Collaborative approaches to evaluation process profiles vary enormously, and our three-dimensional device (Figure 1) adroitly captures such variation. First, most projects leaned toward balanced or evaluator control, regardless of CAE purpose; only two studies appeared to be PCM-directed. Perhaps this latter observation is unsurprising given the high level of practical wisdom and knowledge of evaluation logic and methods evaluators bring to the table relative to limited PCM experience with inquiry of this sort. Next, case examples tended to favor a significant depth of participation of PCM participants, regardless of project purpose. It could be argued that deeper PCM engagement leads to more pervasive effects on evaluation relevance, ownership, learning, and proclivity to use findings. But perhaps even more importantly, deeper levels of participation may leverage PCM learning about evaluation, their development of evaluative thinking, and change in organizational or community culture toward inquiry mindedness. That observed outcomes in many studies expanded beyond those associated with identified purposes, supports this conjecture; specifically, there was a tendency for studies with practical focus to generate outcomes that were not only practical but transformative/capacity generating as well. Finally, consistent with expectation, diversity of PCM participation was differentiated by CAE purpose. Practically oriented CAE applications tended to favor engagement only with primary users, no surprise given the program problem-solving, evaluation use-oriented foci. On the other hand, where the interests were more transformative, a wider diversity of PCMs was often in play sometimes including intended program beneficiaries. Dialogue and deliberation as well as understanding and appreciation of different voices are valued aspects of T-CAE practices.
Two other findings are worthy of note. First, none of the studies derive from evaluation in government contexts and very few from international development evaluation settings. Finally, in some cases, evaluator learning or mutual learning between evaluators and PCMs was evident. We shall have more to say about these observations below.
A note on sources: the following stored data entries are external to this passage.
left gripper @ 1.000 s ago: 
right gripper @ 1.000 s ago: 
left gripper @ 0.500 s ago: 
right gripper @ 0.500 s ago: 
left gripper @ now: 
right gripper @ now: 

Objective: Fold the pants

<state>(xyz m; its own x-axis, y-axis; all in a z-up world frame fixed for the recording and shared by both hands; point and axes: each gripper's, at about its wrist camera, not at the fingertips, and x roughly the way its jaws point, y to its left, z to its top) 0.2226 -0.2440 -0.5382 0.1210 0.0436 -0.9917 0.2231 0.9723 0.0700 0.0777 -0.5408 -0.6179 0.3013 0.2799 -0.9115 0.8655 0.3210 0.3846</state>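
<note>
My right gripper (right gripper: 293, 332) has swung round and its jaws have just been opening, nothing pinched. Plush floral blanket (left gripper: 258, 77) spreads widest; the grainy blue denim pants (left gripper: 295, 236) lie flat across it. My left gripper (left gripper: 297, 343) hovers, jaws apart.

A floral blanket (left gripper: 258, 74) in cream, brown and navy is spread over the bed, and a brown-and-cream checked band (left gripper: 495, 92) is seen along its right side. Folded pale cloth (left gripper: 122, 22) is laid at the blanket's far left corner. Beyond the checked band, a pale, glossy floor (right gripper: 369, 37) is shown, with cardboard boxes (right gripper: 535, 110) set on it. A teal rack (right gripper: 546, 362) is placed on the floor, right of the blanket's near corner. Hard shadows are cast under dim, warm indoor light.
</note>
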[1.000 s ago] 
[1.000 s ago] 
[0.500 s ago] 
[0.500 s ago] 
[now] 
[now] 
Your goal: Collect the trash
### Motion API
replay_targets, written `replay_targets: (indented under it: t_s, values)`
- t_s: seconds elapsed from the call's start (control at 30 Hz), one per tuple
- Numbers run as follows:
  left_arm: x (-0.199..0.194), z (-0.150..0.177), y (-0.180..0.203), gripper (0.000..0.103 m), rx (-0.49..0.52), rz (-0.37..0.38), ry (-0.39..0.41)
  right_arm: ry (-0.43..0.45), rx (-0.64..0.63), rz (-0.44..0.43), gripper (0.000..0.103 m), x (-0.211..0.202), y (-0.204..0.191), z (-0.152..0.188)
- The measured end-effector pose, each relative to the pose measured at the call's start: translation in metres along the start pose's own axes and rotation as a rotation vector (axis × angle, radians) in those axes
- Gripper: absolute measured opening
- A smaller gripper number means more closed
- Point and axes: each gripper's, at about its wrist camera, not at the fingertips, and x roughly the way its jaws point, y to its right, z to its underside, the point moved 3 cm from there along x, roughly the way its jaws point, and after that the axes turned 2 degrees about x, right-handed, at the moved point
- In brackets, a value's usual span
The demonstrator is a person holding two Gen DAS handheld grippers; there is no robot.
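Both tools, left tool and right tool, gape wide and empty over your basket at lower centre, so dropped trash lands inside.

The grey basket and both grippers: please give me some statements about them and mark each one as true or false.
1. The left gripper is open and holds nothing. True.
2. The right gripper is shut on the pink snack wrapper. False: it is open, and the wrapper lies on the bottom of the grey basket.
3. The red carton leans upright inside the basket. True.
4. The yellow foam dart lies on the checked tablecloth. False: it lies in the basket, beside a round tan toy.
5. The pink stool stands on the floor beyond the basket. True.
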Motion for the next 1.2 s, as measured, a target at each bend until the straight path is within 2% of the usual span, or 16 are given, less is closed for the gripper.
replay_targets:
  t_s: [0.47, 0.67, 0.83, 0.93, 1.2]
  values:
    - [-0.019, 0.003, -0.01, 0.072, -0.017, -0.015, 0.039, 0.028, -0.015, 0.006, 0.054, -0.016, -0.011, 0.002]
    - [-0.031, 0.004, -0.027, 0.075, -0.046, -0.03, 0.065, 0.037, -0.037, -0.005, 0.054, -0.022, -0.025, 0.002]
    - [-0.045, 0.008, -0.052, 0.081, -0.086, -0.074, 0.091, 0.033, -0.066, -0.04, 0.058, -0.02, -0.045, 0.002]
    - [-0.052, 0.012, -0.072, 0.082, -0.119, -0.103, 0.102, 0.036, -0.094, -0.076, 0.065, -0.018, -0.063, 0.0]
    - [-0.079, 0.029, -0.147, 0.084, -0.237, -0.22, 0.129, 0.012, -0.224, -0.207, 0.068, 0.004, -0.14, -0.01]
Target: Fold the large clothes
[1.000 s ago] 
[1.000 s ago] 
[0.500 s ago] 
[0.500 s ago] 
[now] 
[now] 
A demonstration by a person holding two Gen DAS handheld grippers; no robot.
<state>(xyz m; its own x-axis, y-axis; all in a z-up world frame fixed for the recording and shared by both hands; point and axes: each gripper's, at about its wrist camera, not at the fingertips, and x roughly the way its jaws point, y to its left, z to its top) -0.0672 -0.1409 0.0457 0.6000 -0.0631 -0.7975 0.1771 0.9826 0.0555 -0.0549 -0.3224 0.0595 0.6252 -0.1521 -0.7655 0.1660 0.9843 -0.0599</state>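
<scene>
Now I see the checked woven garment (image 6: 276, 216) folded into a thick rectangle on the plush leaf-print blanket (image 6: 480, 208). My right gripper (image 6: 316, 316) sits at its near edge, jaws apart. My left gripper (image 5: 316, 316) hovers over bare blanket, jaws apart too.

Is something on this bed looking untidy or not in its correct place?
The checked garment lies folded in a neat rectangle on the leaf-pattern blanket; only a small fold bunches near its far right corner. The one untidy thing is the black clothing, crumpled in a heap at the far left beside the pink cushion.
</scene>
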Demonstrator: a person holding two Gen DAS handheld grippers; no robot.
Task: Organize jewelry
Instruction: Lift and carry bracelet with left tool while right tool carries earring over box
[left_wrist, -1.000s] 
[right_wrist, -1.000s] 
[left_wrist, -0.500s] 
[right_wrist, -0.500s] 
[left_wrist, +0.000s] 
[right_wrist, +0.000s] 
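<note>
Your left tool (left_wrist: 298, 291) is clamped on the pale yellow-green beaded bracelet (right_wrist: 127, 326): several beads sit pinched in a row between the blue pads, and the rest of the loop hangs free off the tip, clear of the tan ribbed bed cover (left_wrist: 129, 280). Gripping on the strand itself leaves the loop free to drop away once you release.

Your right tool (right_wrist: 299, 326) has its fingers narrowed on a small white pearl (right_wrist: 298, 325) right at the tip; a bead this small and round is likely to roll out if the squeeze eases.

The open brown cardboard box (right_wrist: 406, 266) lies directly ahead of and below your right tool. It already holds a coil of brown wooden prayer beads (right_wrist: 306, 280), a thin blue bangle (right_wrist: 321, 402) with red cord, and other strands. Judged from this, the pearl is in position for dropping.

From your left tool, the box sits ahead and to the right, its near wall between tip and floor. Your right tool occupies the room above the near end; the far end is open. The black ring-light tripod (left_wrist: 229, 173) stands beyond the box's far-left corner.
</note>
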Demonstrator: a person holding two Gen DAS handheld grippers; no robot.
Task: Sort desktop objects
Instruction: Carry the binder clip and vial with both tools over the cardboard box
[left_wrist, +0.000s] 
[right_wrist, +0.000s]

This study is not without limitations. First, our sample is not exhaustive and it is likely that our search strategies missed suitable case examples from important sectors and contexts (e.g., government, international development, Indigenous/culturally responsive). Still, we are satisfied that our achieved sample is suitably encompassing of the scope and application of CAE in a wide range of education, health, and social/community settings. Second, in limited instances, we oversimplified by aggregating ratings across communities or evaluation phases, despite knowing that process profiles can vary as CAE implementation evolves and conditions change as we observed in some case applications (e.g., Sullins, 2003; Themessl-Huber & Grutsch, 2003). Third, many studies relied on reflective case narratives about evaluation experiences, an approach to RoE that has its limits (Christie, 2011; Cousins & Chouinard, 2012; Daigneault & Jacob, 2009). In their systematic review, Brandon and Singh (2009), for example, bemoan the fact that narrative reflections did not include methods sections or report on how data were collected and analyzed. However, as we observed, in some cases, narratives were augmented by data from the focal evaluation or supplemental data collection (e.g., Acree, 2019; Themessl-Huber & Grutsch, 2003), and in others, narratives were coauthored by PCMs (e.g., Apgar et al., 2024; Elicker et al., 2013). These practices help to augment the validity of reflective case narratives, as we have observed previously (Cousins & Chouinard, 2012). Finally, and related, most of the evaluation summaries, narratives, and case studies were written from the perspective of the evaluators. This has been identified as a general limitation in RoE literature (e.g., Cousins & Chouinard, 2012). In the present instance, the absence of voice of PCMs as research knowledge producers put limits on our understanding, for example, of depth of participation. While we may have a rough estimate of the range of evaluation activities in which PCMs were engaged, an assessment of the nature and quality of such participation is missing. These limitations should be borne in mind in considering the findings and the ensuing discussion.
Implications
“There is nothing as theoretical as good practice,” the inverse of Kurt Lewin's adage (e.g., Lewin, 1946), seems an increasingly appropriate frame for our thinking about the relationship between theory and practice. 5 Regardless of preference, empirical research provides a conduit for thinking about evaluation theory development and practical guidance. Studies by Christie (2003), Rog (2015) and Tourmen (2009) all considered theory's relationship to practice from a prescriptive or normative perspective. However, in the present study, the focal theoretical framework is descriptive; despite the supportive evidence that emerged, myriad questions about guidance for CAE practice remain. Still, there is a good deal we can say that evaluators who are engaged in CAE should consider. We have ideas about ongoing CAE research priorities as well.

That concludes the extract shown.